We believe our stories, the stories of the neighbors with whom we are in relationship, and the stories we read in scripture are vital in shaping the way we see and understand God’s presence in the world. This is one of the many places we gather to share the story of the people of the Sellwood Faith Community.


Left and Right

Here at SFC we don’t all think alike,  but we think.  We don’t all vote alike, but we vote.  We don’t all believe the same things, but we share about those beliefs.  It has been a hard season here, sharing deeply in our anger, fear, and isolation.  We make ourselves vulnerable to each other and it can be hard to share when you disagree with people that you love.  This, however, is where real relationship comes.  We can say the hard things, speak our own truths, and trust in the deep love of God that hold us all around the table.
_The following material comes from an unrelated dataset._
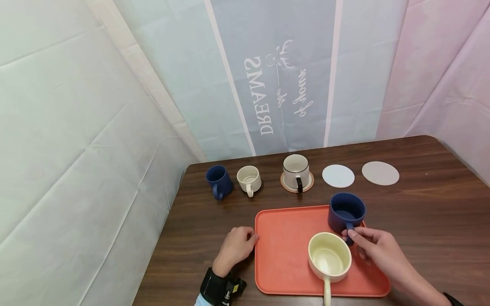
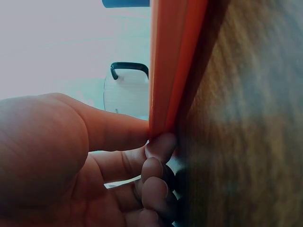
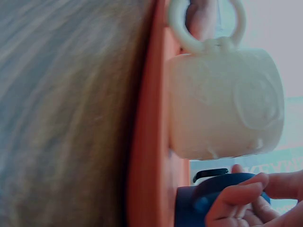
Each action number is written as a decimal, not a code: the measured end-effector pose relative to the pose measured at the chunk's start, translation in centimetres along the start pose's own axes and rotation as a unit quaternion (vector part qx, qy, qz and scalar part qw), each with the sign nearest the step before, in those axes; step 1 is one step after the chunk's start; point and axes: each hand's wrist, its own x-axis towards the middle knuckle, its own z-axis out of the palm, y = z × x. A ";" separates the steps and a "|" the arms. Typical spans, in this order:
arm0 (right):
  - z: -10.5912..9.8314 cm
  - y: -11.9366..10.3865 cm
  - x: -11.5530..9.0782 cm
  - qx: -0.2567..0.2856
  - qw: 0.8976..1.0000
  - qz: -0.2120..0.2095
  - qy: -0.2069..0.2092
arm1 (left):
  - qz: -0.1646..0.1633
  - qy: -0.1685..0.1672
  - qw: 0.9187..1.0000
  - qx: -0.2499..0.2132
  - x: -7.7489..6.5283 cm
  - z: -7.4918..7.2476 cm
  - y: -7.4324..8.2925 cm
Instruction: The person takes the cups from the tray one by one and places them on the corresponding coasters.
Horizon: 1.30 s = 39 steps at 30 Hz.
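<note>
An orange-red tray [image 1: 285,250] lies on the table in front of me. At its left edge my left hand [image 1: 238,245] pinches the rim between thumb and forefinger, the other fingers curled below, as the left wrist view shows. My right hand [image 1: 377,248] grips the handle of a dark blue mug [image 1: 340,216] at the tray's far right corner; the mug is upright. In front of it, a pale yellow mug [image 1: 317,265] stands on the tray, its ring handle [image 3: 240,21] toward me. In the right wrist view, the right-hand fingers [image 3: 246,191] wrap the blue handle.
Along the back stand a smaller dark blue mug [image 1: 226,182], a cream cup [image 1: 245,182] and a white mug [image 1: 292,176] with black handle on a round coaster [image 1: 311,183]. Two flat pale discs, a white one [image 1: 338,176] and a beige one [image 1: 380,173], lie to their right. Cloth hangs behind.
</note>
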 end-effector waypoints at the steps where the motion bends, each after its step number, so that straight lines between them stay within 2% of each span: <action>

This love is apparent in our weekly emails.  I share the ways that we can be present with one another each week.  Most often this is in the form of prayer requests, but sometimes there is a need for a lawn to be mowed after surgery or the chance to show up at the concert or game where one of our kids is playing.  And the thing is we do show up for one another.  People send cards, they show up at the concert, they mow the lawn, they ask the next week about the sick friend. Too often we let the fear of broken relationships stop us from really sharing our wounds, our beliefs, and our needs.  As we continue to grow at SFC it is beautiful to see people, walking in faith, open to each other so that all may be strengthened to continue faithfully following God.  This is really what we need to get through this difficult time together, folks who stand with one another...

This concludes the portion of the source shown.